La Fundación Sales presentó públicamente otra idea, con el economista Ludovico Videla y otros especialistas, que se complementa con la anterior. Si la propuesta de Crotto alejaba durante 30 años los vencimientos que nuestra vieja economía no podría abordar, la de Sales sugería crear la nueva economía por medio de un canje de “conocimiento por deuda”: se proponía destinar una parte de los intereses de deuda a un fideicomiso, que se cotizaría en bolsa, para dar crédito a empresas innovadoras que invirtieran en investigación y desarrollo (I+D); los acreedores participarían de los beneficios del fondo. Así surgiría la economía del conocimiento, con valor agregado y competitividad, que dejaría de ser una utopía. Un reciente informe del Banco Mundial criticaba “la muy baja inversión de las empresas argentinas en I+D” y su escasa cultura innovadora.

Otra propuesta de Julio César Crivelli, especialista en obra pública e infraestructura, sugería también aplicar el conocimiento para el manejo del riego y las inundaciones en la pampa húmeda (recuérdese la catástrofe de Santa Fe) que permitiera expandir la producción agropecuaria. También canjeaba obligaciones en default por inversiones de crédito hacia lo que la Argentina mejor hace y sabe hacer.
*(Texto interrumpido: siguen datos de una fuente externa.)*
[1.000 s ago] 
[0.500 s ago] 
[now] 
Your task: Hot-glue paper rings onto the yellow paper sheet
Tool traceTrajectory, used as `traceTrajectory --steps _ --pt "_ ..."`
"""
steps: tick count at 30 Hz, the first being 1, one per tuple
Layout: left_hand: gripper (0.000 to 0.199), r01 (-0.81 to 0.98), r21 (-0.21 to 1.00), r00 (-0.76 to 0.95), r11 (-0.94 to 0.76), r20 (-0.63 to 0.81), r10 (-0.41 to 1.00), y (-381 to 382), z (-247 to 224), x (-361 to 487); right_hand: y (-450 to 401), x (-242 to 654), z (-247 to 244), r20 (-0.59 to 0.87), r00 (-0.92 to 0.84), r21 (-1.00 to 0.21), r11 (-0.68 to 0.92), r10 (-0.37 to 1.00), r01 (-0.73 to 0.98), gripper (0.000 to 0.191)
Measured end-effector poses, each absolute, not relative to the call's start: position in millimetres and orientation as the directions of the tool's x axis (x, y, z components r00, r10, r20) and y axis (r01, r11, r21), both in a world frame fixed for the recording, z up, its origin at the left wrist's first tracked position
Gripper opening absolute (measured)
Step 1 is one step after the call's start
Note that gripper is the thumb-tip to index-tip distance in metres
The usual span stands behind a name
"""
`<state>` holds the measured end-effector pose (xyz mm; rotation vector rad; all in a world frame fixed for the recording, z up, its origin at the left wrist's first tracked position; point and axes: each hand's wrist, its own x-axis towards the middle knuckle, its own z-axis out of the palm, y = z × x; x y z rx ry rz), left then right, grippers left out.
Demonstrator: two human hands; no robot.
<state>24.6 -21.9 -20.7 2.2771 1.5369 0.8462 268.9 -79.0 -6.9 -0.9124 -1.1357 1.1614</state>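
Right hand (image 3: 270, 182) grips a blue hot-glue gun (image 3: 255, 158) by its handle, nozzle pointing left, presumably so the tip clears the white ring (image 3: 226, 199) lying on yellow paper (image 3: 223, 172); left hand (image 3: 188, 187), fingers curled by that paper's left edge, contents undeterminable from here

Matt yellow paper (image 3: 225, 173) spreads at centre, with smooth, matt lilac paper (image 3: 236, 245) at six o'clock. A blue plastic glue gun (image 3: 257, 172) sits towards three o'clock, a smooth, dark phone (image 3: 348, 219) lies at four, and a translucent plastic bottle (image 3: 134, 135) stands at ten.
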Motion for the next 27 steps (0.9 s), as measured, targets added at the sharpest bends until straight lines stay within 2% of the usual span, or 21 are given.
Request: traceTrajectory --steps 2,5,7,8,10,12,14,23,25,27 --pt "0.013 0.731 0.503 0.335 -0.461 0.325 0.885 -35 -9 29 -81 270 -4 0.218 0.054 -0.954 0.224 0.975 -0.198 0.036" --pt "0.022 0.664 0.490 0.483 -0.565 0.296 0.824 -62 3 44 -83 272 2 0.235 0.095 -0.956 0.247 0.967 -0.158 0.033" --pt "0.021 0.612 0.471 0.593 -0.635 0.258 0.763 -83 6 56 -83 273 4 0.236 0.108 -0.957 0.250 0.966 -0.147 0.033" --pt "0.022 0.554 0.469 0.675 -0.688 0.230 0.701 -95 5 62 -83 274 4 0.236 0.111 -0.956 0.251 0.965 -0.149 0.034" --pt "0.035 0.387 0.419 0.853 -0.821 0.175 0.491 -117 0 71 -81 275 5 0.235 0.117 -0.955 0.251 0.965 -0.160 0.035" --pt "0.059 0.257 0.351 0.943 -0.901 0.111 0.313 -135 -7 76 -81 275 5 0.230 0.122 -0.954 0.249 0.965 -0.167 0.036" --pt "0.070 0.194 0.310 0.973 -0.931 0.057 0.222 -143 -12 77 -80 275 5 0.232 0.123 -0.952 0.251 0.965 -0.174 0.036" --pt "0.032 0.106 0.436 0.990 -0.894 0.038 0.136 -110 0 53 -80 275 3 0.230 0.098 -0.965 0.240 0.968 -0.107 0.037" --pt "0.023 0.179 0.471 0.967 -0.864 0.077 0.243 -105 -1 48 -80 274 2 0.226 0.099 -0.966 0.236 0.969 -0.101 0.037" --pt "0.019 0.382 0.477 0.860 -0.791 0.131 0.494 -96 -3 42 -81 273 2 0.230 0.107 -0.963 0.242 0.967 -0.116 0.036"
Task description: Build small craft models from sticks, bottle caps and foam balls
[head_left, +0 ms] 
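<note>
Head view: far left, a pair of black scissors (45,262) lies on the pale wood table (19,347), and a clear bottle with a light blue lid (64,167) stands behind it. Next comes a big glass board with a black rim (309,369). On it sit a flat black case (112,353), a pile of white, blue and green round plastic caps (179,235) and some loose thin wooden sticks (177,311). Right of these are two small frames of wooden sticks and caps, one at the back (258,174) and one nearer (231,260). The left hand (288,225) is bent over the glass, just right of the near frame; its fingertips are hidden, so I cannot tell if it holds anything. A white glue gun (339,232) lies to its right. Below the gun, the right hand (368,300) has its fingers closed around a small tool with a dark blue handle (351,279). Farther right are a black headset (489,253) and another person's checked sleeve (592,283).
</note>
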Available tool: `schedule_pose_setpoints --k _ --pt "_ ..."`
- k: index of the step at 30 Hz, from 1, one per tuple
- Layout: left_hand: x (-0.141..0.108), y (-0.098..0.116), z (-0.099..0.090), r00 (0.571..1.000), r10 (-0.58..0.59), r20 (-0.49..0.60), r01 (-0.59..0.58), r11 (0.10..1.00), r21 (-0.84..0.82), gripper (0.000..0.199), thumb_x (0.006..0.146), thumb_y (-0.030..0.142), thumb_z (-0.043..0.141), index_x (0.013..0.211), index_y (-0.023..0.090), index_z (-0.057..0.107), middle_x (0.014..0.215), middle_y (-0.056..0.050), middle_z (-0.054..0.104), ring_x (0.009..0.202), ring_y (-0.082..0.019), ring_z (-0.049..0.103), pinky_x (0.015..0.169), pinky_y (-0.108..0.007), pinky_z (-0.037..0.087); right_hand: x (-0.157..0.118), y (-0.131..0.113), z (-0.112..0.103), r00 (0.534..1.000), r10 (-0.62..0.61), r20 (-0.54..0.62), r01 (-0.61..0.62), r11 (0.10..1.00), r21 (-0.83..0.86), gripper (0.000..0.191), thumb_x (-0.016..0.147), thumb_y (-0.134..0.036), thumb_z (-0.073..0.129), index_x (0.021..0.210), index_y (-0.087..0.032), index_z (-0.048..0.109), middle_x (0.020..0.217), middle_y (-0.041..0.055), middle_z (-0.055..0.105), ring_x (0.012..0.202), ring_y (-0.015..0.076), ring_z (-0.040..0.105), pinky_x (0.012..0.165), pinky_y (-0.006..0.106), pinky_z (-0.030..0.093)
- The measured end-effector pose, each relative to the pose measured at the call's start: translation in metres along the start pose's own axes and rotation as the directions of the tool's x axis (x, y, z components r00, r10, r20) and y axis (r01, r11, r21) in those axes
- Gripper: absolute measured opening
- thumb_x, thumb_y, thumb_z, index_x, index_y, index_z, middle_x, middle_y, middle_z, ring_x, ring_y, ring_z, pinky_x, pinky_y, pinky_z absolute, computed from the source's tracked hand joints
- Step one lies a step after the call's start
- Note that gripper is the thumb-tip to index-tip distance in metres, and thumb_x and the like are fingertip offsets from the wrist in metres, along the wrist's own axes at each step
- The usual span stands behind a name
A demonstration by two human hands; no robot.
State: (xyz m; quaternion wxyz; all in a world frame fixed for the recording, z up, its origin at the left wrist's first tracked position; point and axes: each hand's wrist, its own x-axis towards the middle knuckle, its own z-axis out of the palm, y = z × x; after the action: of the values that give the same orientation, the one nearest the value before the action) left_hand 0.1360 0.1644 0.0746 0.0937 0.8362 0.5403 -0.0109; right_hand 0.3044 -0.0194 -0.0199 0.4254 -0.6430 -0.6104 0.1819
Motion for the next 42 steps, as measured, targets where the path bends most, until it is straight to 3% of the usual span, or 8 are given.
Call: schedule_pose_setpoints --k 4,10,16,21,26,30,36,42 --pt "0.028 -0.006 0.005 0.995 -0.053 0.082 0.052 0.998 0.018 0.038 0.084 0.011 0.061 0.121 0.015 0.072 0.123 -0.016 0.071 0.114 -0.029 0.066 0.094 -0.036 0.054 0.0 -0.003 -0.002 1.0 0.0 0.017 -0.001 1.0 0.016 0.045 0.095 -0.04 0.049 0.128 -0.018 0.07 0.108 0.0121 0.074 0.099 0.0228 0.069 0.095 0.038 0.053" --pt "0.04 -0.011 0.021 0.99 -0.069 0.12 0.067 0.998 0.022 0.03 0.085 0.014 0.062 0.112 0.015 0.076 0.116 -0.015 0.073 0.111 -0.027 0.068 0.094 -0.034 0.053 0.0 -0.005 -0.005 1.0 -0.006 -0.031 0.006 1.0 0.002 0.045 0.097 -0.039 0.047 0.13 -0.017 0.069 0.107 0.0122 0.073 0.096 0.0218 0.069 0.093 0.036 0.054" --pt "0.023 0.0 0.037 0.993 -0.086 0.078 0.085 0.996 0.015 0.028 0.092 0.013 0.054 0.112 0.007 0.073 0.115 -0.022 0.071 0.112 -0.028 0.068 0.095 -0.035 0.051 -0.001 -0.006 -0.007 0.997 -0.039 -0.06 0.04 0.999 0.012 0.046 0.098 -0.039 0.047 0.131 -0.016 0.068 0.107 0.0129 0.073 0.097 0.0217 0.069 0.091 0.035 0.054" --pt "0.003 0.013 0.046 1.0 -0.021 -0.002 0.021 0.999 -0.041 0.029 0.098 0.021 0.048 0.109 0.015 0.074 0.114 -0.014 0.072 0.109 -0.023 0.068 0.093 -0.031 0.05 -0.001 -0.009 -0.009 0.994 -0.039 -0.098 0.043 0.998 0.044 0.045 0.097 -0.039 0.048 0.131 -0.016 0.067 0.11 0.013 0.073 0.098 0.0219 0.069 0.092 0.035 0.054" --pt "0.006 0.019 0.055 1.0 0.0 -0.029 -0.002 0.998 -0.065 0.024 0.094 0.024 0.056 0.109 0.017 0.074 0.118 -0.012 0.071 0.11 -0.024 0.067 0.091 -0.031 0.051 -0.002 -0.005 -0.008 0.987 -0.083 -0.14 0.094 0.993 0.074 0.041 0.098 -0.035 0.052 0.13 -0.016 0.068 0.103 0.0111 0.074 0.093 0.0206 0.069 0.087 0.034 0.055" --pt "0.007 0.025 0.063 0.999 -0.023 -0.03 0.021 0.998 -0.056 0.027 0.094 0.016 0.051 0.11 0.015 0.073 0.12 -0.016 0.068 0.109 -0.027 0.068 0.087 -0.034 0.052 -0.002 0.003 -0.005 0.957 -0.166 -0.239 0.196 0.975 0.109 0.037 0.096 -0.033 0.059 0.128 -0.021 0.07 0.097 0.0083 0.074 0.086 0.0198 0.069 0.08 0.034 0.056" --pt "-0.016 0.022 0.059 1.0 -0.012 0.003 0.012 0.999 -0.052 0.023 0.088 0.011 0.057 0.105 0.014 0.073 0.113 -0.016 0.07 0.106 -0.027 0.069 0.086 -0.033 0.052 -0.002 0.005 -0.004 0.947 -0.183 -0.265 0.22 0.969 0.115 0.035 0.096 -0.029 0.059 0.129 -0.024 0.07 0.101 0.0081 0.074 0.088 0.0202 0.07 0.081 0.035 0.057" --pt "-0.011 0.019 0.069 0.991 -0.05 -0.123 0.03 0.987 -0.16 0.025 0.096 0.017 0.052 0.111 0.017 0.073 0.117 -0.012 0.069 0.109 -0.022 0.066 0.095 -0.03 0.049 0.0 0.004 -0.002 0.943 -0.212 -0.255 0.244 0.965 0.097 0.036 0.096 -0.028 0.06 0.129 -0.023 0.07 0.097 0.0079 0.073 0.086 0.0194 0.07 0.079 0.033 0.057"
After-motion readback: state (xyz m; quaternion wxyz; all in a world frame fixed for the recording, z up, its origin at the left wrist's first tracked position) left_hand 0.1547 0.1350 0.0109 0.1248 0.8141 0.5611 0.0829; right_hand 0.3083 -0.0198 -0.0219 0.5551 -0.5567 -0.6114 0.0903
A su vez, desde el Parlamento, los legisladores Rodolfo Terragno, Alberto Natale y Mario Cafiero hicieron inteligentes aportes.

Mientras éstas y otras propuestas buscaban sacar partido de la deuda para crecer, el país optó por el camino de siempre, que en estos días recobra fuerza. Con imaginación y diálogo, aún se podrían rever actitudes.

El autor es director ejecutivo de la Fundación Sales y miembro fundador de GPES (Gestión de Proyectos de Economía Social).